Chris Toth

Personal information
- Full name: Christopher Zoltan Toth
- Date of birth: August 4, 1989 (age 36)
- Place of birth: San Diego, California, U.S.
- Height: 6 ft 1 in (1.85 m)
- Position: Goalkeeper

Team information
- Current team: Tacoma Stars

Youth career
- Fallbrook High School

Senior career*
- Years: Team / Apps / (Gls)
- 2008–2018: San Diego Sockers / 89
- 2018–2020: Ontario Fury / 61
- 2022-2023: Empire Strykers / 22
- 2020–: Tacoma Stars / 28
- 2025–2028: San Diego Sockers

International career
- 2013–: United States (beach soccer) / 104

= Chris Toth =

American beach and indoor soccer goalkeeper

Christopher Zoltan Toth (born August 4, 1989) is an American soccer goalkeeper who plays for the Tacoma Stars in the Major Arena Soccer League (MASL) and the United States beach soccer team. He has represented the U.S. in multiple FIFA Beach Soccer World Cups and is a five-time MASL Goalkeeper of the Year.

==Early life==
Christopher Zoltan Toth was born on August 4, 1989, in San Diego, California. He was diagnosed at birth with transposition of the great arteries, a congenital heart defect requiring two surgeries, one as an infant and another during high school, to correct reversed pulmonary and aortic arteries. Despite medical advice against sports, Toth pursued soccer, inspired by his family’s goalkeeping legacy. His grandfather, Gyorgy Toth, played for Hungary alongside Ferenc Puskás, his father, Zoltan Toth, was a hall-of-fame indoor goalkeeper for the San Diego Sockers, and his grandmother was a handball goalkeeper. Toth attended Fallbrook High School, earning all-county honors as a junior and senior and selection to the North County All-Stars in his senior year.

==Career==

===Beach soccer===
Toth has been the starting goalkeeper for the United States men's national beach soccer team since 2013, amassing 104 caps with a 53–51 record. He has represented the U.S. in four FIFA Beach Soccer World Cups: 2013 (Tahiti), 2019 (Paraguay), 2021 (Russia), and 2024 (Dubai), where he served as captain, made 18 saves in one match, scored a goal against the United Arab Emirates, and earned his 100th cap during the tournament (becoming the first U.S. beach soccer player to reach the milestone since U.S. Soccer began overseeing the discipline).

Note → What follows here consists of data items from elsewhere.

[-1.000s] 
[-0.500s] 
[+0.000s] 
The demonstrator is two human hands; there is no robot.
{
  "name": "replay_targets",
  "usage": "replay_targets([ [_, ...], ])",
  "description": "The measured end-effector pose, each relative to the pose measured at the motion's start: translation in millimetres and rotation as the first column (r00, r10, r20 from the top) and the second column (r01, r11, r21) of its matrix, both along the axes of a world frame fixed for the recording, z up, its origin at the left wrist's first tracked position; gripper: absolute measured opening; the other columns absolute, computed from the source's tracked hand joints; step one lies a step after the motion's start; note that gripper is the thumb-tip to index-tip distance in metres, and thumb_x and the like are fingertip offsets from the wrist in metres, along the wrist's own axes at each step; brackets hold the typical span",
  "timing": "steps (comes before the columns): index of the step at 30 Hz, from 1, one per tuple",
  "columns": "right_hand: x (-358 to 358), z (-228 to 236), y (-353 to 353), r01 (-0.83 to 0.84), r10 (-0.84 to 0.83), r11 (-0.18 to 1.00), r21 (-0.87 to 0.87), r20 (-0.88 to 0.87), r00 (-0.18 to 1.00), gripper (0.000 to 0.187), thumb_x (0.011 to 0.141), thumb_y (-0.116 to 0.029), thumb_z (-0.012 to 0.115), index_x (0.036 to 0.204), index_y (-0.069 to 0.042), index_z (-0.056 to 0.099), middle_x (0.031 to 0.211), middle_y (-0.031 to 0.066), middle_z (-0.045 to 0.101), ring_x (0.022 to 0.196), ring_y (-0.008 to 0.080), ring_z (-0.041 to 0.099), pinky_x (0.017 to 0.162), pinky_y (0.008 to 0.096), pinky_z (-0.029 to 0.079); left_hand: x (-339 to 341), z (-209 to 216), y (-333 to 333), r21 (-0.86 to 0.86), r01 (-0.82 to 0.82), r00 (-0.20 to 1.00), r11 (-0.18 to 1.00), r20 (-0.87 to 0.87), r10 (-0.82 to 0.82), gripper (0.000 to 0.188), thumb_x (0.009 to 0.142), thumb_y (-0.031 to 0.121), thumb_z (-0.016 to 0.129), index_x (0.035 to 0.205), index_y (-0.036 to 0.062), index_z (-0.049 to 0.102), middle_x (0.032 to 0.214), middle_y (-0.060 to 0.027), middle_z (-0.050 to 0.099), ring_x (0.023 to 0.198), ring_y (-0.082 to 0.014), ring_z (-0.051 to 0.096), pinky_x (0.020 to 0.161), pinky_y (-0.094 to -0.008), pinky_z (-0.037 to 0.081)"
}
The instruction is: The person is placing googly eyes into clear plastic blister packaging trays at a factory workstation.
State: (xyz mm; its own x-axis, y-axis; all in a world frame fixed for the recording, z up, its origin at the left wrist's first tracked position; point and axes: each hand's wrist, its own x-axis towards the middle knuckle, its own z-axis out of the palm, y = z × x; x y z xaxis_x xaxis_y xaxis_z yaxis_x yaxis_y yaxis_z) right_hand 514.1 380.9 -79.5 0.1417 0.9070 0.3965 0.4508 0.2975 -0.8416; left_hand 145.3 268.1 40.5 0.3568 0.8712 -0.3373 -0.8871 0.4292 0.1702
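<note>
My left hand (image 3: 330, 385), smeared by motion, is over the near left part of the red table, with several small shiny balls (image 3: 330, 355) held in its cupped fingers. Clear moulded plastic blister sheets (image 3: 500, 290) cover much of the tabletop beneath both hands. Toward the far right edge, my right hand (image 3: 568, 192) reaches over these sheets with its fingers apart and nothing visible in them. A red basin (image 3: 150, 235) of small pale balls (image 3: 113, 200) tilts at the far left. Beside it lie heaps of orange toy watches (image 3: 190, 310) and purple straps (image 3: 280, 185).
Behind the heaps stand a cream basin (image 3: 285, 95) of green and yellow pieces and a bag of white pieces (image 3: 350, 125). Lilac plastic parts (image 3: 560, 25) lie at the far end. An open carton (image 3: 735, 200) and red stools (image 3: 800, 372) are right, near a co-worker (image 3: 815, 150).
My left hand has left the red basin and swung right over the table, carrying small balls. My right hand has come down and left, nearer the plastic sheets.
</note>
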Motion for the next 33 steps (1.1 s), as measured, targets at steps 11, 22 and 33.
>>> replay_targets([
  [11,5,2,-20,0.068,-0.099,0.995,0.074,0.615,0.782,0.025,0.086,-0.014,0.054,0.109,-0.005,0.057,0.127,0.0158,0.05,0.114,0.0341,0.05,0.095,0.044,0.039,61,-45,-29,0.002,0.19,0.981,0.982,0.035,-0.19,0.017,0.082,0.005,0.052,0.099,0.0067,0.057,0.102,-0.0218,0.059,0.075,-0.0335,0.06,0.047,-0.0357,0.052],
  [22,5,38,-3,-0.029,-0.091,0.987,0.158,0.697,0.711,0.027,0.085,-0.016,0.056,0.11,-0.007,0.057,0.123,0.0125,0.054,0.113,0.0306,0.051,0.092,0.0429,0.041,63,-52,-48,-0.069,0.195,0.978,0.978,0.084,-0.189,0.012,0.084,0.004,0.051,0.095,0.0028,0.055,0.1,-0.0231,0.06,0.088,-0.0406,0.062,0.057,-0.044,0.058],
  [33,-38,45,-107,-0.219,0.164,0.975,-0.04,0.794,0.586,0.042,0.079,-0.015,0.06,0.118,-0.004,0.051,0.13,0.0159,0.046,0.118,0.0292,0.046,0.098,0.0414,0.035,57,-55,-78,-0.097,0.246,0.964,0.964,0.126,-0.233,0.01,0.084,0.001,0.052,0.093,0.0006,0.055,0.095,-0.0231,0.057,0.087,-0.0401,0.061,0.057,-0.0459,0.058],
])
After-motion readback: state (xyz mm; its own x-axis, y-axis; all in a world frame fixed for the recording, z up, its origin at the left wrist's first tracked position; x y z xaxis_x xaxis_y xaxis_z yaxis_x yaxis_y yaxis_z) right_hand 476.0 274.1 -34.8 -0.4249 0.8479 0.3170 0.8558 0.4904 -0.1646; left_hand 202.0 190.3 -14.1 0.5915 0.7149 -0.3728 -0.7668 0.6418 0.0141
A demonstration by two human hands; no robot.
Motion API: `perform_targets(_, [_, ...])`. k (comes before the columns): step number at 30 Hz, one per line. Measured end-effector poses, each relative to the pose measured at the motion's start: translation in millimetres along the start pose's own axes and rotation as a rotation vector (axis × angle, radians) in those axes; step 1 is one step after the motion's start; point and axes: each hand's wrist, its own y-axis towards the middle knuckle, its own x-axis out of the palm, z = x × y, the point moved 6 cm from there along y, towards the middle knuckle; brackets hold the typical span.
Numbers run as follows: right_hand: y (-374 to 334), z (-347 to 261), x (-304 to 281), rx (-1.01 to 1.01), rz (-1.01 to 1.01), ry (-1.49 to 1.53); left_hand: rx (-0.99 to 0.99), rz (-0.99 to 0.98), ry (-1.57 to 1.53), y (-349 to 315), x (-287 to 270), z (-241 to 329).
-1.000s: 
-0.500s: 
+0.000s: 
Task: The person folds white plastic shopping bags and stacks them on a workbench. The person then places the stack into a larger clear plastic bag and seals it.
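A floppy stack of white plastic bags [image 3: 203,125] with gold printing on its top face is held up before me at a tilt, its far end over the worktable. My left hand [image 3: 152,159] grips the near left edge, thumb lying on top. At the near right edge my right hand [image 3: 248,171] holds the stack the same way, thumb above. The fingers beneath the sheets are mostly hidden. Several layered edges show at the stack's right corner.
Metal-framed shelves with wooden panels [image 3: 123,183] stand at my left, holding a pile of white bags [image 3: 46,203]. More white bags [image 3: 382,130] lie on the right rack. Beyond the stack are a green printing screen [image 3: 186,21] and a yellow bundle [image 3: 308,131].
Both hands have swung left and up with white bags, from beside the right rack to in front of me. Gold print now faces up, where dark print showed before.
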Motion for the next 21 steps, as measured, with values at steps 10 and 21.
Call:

Toth has competed in seven CONCACAF Beach Soccer Championships (2013, 2015, 2017, 2019, 2021, 2023, 2025), contributing to U.S. titles in 2013 and 2023, runner-up finishes in 2019 and 2021, and a third-place finish in 2025.

His individual honors include the CONCACAF Golden Gloves (2013), Mundialito Golden Gloves (2016, 2022), Balaton Cup champion and Golden Gloves (2018), and selection among the top 50 beach soccer players in the world every year from 2017 to 2023. He also won two Hungarian Beach Soccer League (MLSZ) championships (2017, 2018).

In January 2026, Toth was not selected for the 15-player training camp roster under new head coach Marcelo Mendes, the team's first activity since the 2025 CONCACAF Championship.

===Indoor soccer===
Toth began his professional indoor soccer career with the San Diego Sockers in the Major Arena Soccer League (MASL) in 2008, playing alongside his father, Zoltan, who coached his development. He won three MASL championships with the Sockers and was named to the All-PASL Honorable Mention in 2013–14 after posting a 12–3 record and a .735 save percentage. In 2018, Toth joined the Ontario Fury, seeking more starting opportunities, and won MASL Player of the Week honors in 2020 after a 7–3 victory over the Milwaukee Wave. Since 2020, he has played for the Tacoma Stars, earning his fourth MASL Goalkeeper of the Year award in 2024 with 15 wins in 21 starts and 276 saves. Toth earned his fifth Goalkeeper of the year in 2025. As of January 2026, he holds MASL career records including 79–17 regular season and 11–6 playoffs with the Sockers, 22–20 with the Fury, and 25–18 regular season / 1–2 playoffs with the Stars; he is also the league's all-time leader in saves (2,429), games played (186), and save percentage (.736). Toth signed a 3-year deal with the Sockers through 2028.

In 2011, Toth trained with Hungarian clubs Újpest FC, Egri FC, and Győr ETO FC.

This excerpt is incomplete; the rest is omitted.